Having run my own venture capital fund (that unfortunately at the time couldn’t find any good ideas to invest in Delaware), I had to make the very hard decision to put a company in bankruptcy after investing $12 million. That is failure. Sitting down to tell your limited partner that you had lost nearly 20 percent of the fund on one deal. That is failure.
We don’t yet have enough capital put to work, or put at risk, to be in a position to truly embrace and experience failure in the truest sense of the word. We haven’t had enough companies find enough capital and flame out, to truly embrace and experience failure.
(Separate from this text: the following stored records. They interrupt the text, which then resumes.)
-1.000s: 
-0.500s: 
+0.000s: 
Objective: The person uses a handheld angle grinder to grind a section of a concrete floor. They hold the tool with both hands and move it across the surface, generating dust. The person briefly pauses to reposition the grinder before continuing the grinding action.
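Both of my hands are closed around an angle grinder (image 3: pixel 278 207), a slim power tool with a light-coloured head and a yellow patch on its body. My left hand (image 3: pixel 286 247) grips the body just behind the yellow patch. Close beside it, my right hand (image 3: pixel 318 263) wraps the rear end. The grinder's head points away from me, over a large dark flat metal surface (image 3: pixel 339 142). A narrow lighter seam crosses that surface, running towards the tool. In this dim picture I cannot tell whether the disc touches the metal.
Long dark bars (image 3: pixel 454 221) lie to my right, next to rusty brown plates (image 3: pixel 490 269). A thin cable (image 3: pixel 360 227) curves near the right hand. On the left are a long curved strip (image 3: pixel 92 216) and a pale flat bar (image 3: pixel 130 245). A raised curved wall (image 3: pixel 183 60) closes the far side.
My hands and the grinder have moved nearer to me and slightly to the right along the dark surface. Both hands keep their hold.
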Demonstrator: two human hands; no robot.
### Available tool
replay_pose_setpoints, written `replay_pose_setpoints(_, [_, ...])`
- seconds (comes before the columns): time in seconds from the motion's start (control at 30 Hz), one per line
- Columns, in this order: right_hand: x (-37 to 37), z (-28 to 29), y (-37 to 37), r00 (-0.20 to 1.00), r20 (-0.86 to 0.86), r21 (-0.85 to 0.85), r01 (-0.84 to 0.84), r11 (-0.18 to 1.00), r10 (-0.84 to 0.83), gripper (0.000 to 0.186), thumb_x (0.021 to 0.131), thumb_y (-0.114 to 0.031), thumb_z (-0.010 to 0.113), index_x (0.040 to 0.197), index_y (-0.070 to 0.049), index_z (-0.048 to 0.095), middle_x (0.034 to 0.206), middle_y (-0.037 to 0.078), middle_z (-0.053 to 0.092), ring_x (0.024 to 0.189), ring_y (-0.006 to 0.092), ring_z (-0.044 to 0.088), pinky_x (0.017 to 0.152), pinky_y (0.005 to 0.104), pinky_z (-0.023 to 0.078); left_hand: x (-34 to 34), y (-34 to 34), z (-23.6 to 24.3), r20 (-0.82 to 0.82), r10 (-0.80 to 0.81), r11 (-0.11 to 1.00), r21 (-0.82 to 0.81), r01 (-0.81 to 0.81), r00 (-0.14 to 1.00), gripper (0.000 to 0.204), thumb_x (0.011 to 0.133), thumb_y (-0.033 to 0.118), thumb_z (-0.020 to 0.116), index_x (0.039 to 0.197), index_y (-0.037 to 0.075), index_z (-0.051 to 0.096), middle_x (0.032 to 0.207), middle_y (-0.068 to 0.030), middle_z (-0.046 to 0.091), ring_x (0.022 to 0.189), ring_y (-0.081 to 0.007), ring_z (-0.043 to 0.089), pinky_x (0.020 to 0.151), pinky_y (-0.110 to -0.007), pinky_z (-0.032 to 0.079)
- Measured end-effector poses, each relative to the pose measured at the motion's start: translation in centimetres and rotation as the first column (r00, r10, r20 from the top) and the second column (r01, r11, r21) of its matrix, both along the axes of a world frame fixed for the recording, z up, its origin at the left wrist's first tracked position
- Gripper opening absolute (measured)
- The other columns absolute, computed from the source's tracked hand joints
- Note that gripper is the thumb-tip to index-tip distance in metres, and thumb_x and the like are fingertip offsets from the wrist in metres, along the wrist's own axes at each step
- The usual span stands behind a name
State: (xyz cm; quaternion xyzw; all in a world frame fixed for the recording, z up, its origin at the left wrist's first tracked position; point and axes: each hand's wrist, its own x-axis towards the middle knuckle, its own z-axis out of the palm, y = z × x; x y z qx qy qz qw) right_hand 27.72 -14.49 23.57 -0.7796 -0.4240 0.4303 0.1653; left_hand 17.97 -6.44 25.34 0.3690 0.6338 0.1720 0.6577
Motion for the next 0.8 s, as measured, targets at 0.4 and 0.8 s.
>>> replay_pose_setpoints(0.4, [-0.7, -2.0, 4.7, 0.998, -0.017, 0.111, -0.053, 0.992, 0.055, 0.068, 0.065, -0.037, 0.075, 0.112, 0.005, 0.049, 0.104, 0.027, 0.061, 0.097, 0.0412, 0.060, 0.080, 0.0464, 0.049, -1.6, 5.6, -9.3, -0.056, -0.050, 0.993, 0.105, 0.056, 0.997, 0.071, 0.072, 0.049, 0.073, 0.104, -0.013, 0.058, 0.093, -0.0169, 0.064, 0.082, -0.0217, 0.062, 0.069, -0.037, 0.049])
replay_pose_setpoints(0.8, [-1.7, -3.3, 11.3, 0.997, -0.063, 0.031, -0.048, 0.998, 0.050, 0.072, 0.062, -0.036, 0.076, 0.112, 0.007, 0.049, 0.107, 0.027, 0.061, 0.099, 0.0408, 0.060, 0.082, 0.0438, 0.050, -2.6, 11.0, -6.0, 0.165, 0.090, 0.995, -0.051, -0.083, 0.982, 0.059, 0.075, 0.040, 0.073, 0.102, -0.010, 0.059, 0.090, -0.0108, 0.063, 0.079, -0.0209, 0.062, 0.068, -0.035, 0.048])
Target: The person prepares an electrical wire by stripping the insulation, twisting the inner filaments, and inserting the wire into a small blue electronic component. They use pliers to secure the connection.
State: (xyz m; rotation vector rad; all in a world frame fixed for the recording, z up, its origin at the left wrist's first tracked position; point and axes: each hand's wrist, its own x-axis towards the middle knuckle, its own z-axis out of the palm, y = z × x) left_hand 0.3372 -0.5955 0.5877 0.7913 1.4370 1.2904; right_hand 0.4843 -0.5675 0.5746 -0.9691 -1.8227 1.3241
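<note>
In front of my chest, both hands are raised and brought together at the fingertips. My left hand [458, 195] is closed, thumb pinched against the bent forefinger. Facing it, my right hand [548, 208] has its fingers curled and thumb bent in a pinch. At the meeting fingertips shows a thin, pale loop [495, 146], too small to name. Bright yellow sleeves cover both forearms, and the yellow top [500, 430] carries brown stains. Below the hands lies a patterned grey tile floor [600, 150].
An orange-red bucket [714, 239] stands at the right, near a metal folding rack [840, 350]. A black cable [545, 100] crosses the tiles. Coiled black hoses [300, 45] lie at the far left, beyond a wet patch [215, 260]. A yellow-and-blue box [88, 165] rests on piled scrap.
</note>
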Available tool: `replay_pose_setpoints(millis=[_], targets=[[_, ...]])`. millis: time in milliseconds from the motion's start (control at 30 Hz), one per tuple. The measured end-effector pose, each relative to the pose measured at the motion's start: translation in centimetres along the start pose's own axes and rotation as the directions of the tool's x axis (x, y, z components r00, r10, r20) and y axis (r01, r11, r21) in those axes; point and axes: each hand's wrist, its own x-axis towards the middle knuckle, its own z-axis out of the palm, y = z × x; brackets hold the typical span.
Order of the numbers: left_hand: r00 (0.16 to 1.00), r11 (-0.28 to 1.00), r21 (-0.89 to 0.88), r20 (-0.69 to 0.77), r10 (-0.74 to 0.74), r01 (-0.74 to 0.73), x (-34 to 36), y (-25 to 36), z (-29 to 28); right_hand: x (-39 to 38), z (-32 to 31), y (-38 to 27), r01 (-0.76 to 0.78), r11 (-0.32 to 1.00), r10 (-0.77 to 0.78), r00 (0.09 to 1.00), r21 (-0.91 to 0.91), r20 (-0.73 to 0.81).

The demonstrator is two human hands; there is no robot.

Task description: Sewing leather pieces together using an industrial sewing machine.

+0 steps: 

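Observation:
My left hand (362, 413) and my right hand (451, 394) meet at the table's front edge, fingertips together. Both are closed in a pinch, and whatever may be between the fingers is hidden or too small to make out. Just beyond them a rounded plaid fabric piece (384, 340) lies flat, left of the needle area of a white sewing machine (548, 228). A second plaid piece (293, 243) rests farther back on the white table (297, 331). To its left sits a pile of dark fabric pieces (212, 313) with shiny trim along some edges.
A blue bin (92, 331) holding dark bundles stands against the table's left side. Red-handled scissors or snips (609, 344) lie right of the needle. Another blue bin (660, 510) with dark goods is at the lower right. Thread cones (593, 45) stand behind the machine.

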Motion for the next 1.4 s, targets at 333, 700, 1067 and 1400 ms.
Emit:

I am not sitting her rooting for failure, but the truth of the matter is lots and lots of good, funded companies fail. We will know we are reaching maturity when our failure rate exceeds our success rate and that will be OK, it will show we have established what we are all seeking to achieve.
Signs of hope
I will close with signs of hope.
I remain hopeful that the ecosystem continues to grow and widen the tent to welcome all who have ideas and want to become entrepreneurs. I remain hopeful that the ideas continue to flourish and that the ecosystem we are building continues to support those ideas. I remain hopeful that we can attract seed capital and true risk taking to fund these ideas. I remain hopeful given all the progress we have made in such a short period of time.
There is much hard work to be done and many difficult discussions to take place. It is only through this open dialogue that we can hope to collectively solve the problems that you have raised, and others that lurk below the surface. I remain hopeful that others will join this discussion.